I use flour and sugar when I am rolling out the cookie dough. Remember, these cookies are paper thin and I find the ratio of flour to the raw dough becomes too much if one only uses flour.

One important note to make, you can double this recipe but it does not work if you triple it.

Homemade cookies are fun to make and are a festive project that the entire family can participate in. Granny’s Sugar Cookies are delicious, easy to make and stand out from your typical sugar cookie recipe. Enjoy.

In closing, I wish you and your family a wonderful and safe holiday. Merry Christmas!

Granny’s Sugar Cookies


½ cup butter (room temperature)

1 cup sugar

1 to 1 ½ teaspoons vanilla extract

4 teaspoons whole milk

1 large egg

½ teaspoon table salt such as Morton’s (no kosher or seas salt)

2 teaspoons baking powder (sifted)

2 cups all-purpose flour (sifted)

colored sugar

cookie cutters

1. In a large bowl, mix cream butter and sugar together. Add vanilla and milk and mix well. Blend in egg and again mix well. Set aside.

2. In a medium bowl, combine salt, baking powder and flour, and mix. Stir dry ingredients for 1 minute to make sure they are evenly distributed.

3. Add dry ingredients in small batches to the wet ingredients.

4. Divide dough in half, wrap in plastic and refrigerate for 1 hour.

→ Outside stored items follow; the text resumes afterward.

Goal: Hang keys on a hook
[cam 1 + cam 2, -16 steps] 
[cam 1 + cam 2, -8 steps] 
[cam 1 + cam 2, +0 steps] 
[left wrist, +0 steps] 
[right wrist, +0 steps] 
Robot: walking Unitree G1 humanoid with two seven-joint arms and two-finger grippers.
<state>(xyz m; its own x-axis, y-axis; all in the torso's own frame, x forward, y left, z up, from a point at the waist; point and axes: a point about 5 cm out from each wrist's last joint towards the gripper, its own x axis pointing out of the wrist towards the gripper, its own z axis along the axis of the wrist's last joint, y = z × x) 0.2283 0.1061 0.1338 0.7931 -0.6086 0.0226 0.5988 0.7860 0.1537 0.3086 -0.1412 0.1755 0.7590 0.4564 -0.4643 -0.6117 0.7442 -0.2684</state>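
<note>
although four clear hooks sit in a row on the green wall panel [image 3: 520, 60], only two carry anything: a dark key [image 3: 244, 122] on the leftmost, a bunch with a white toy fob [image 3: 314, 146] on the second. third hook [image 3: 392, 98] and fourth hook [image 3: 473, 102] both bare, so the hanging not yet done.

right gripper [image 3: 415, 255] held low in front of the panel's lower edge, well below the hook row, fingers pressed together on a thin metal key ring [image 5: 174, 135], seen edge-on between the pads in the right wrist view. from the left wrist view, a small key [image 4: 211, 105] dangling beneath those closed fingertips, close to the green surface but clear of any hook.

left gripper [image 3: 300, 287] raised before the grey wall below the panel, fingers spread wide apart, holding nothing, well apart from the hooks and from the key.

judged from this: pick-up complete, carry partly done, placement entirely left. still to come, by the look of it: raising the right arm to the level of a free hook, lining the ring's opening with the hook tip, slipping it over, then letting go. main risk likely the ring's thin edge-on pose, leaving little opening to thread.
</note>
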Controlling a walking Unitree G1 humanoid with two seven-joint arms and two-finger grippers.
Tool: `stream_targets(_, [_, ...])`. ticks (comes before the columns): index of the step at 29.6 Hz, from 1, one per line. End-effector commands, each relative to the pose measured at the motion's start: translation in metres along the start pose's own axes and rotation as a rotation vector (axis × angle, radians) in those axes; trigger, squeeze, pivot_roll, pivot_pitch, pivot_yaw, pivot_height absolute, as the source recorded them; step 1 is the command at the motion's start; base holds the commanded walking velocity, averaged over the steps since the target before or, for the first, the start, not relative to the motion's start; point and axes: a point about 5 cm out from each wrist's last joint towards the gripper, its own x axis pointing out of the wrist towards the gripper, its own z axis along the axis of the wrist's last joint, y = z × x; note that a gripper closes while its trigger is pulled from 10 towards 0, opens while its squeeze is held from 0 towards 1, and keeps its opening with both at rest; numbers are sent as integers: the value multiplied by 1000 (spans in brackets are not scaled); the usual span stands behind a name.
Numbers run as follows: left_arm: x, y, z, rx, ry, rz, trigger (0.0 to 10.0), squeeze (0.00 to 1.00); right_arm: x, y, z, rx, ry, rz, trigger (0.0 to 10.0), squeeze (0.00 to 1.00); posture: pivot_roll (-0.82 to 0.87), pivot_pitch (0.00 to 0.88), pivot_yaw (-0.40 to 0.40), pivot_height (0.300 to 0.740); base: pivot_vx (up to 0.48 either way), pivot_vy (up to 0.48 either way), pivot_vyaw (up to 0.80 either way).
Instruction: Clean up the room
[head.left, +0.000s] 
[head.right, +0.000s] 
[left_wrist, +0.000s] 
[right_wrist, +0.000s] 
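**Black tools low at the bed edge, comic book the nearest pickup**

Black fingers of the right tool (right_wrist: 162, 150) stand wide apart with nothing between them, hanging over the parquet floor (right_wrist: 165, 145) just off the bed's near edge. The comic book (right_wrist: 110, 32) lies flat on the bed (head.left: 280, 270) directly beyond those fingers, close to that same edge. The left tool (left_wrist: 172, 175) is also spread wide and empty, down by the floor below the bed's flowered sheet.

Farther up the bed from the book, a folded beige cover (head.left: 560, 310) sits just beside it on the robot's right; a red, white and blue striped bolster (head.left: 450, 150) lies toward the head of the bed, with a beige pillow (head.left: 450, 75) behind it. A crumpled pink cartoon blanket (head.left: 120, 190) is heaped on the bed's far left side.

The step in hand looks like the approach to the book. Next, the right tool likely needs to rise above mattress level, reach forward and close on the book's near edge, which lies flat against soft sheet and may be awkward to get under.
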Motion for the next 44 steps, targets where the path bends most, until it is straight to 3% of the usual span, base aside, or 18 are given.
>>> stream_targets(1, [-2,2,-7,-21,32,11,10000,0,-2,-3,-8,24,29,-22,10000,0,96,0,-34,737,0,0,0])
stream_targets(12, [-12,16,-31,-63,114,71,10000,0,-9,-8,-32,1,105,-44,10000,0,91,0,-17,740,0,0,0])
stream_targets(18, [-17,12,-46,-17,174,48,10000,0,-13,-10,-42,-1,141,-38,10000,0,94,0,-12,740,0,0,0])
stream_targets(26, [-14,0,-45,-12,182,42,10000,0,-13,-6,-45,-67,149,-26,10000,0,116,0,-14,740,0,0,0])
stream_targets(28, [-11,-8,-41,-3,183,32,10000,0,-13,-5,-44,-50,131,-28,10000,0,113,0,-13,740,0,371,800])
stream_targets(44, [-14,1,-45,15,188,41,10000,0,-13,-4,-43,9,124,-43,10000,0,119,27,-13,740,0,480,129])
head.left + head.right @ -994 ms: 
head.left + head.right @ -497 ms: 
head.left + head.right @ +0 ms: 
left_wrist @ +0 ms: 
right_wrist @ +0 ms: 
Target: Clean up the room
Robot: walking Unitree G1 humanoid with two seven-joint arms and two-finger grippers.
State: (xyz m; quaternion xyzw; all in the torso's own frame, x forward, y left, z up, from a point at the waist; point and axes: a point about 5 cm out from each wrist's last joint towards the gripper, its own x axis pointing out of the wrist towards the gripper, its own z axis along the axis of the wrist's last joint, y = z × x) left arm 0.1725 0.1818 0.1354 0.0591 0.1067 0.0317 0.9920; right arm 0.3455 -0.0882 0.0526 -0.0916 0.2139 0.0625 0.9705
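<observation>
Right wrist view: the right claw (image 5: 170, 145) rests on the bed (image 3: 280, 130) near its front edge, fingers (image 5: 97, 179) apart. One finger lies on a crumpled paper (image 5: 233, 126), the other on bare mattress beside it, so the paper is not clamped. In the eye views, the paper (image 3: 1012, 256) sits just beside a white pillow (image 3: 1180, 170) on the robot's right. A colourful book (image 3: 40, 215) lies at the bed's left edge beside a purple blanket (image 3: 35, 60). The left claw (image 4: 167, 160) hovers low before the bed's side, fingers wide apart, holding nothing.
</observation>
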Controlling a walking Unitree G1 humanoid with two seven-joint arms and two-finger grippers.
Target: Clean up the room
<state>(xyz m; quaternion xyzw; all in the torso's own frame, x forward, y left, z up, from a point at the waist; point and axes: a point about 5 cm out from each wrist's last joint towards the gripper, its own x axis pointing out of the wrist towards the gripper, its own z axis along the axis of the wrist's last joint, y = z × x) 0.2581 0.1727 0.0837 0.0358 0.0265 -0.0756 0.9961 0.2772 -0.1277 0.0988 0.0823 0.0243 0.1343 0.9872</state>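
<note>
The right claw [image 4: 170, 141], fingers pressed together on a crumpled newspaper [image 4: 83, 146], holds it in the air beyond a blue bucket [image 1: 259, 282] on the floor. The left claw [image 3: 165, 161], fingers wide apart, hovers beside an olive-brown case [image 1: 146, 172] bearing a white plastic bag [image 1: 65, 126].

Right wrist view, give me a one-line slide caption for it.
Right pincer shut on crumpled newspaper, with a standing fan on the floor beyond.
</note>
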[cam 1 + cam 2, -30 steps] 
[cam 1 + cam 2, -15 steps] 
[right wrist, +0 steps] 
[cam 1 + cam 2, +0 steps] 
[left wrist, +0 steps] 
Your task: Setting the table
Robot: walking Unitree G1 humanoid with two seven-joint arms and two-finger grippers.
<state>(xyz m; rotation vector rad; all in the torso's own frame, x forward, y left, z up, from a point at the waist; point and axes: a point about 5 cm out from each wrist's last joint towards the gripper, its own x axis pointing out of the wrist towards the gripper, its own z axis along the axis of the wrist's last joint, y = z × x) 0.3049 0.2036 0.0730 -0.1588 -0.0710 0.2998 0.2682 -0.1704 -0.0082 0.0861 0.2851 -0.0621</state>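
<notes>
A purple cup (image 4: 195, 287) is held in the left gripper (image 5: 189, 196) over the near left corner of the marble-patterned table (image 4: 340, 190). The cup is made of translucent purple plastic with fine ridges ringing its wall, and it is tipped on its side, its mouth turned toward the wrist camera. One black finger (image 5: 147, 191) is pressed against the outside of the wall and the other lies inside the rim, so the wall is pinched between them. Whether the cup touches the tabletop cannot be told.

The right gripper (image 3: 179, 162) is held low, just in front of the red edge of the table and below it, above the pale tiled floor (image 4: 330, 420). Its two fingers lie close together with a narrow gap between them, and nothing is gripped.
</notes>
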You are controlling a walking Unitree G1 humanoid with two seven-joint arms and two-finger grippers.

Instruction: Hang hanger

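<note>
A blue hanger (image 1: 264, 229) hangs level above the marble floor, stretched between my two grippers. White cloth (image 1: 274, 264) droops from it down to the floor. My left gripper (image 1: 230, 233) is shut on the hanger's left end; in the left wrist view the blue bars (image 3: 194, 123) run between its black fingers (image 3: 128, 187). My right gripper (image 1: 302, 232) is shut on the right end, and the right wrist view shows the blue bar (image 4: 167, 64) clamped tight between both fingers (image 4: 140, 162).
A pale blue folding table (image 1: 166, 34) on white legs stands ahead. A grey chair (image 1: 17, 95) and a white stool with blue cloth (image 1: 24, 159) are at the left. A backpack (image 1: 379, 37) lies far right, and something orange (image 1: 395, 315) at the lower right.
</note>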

5. Preheat oven to 350 degrees.

6. Spread a combination of flour and sugar on your counter. Roll the dough very thinly. Cut the cookie dough with cookie cutters.

7. Place cookies on greased cookie sheet.

8. Sprinkle colored sugar on raw dough.

9. Bake 8 to 10 minutes or until dough is fully cooked.

10. Allow to rest for a few minutes and transfer to a cooling rack until they are fully cooled and hardened.

Secret Ingredient - Grandmothers. “Grandmothers hold our tiny hands for just a little while, but our hearts forever.”